See! It’s just a scary movie…’
As I write this on the eve of Halloween 2022, Damien Leone’s gruesome creation Art the Clown is on the verge of going mainstream. After the modest success of Terrifier in 2016, a film that eventually became a minor sleeper hit in horror circles, Terrifier 2 is currently making waves at the box office despite being a low budget, two and half hour long horror slog about a murderous clown. No mean feat. What people may not know is that other than a couple of short films, Art made his big screen debut in All Hallows’ Eve – a film that will also, no doubt, receive a residual bump from the success of Terrifier 2…
After a night of trick or treating, siblings Timmy (Cole Mathewson) and Tia (Sydney Freihofer) and their babysitter Sarah (Katie Maguire) sit down to watch a VHS tape that someone dropped in Timmy’s Halloween bag. As you do. The clips that follow are a round up of all of Leone’s short films up until that point with some grisly new material thrown in for good measure.

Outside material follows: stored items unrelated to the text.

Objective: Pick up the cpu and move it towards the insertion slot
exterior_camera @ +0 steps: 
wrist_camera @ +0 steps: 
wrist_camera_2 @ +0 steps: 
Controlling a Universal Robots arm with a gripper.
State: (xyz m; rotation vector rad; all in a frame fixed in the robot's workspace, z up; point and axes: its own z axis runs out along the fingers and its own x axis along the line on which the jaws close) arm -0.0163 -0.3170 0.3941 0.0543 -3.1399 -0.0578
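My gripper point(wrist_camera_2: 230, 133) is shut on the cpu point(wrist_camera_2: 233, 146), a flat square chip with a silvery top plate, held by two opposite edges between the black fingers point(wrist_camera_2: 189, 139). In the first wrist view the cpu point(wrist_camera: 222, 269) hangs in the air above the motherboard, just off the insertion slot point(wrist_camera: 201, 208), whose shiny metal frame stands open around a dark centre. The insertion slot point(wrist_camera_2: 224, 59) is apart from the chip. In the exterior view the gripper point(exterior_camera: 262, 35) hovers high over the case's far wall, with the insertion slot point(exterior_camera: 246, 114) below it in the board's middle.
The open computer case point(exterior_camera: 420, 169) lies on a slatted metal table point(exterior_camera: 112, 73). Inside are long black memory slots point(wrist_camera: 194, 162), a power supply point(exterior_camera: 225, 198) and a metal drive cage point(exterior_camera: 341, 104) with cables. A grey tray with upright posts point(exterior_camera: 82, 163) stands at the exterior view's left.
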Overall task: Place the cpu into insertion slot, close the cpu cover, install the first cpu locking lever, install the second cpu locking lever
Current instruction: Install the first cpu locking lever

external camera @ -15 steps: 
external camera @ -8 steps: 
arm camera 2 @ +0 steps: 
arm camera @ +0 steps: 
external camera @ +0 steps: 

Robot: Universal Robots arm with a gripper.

These stories, like Terrifier, don’t have much of a plot really. There is some stuff about a cult and a weird alien segment that goes on for too long (even in an 80 minute movie), but what All Hallows’ Eve does do is to introduce us to Art the Clown (played by Mike Giannelli here – he has been replaced by David Howard Thornton in the sequels). Unlike Jason or Freddy or Michael, Art the Clown has no backstory (yet). Unlike Pinhead or Chucky or the Candyman, he doesn’t speak either. This puts him somewhere closer to Leatherface in the horror canon. A monster that doesn’t think or rationalise. He merely exists to cause chaos and bloodshed. And there is plenty of that here. This is not a movie for the faint hearted.
Now that the Terrifier franchise is having a moment, people will return to All Hallows’ Eve looking for some kind of origin story for Art the Clown. They won’t find one, but they will find a competent and assured introduction to both Art and to director Damien Leone. You have been warned.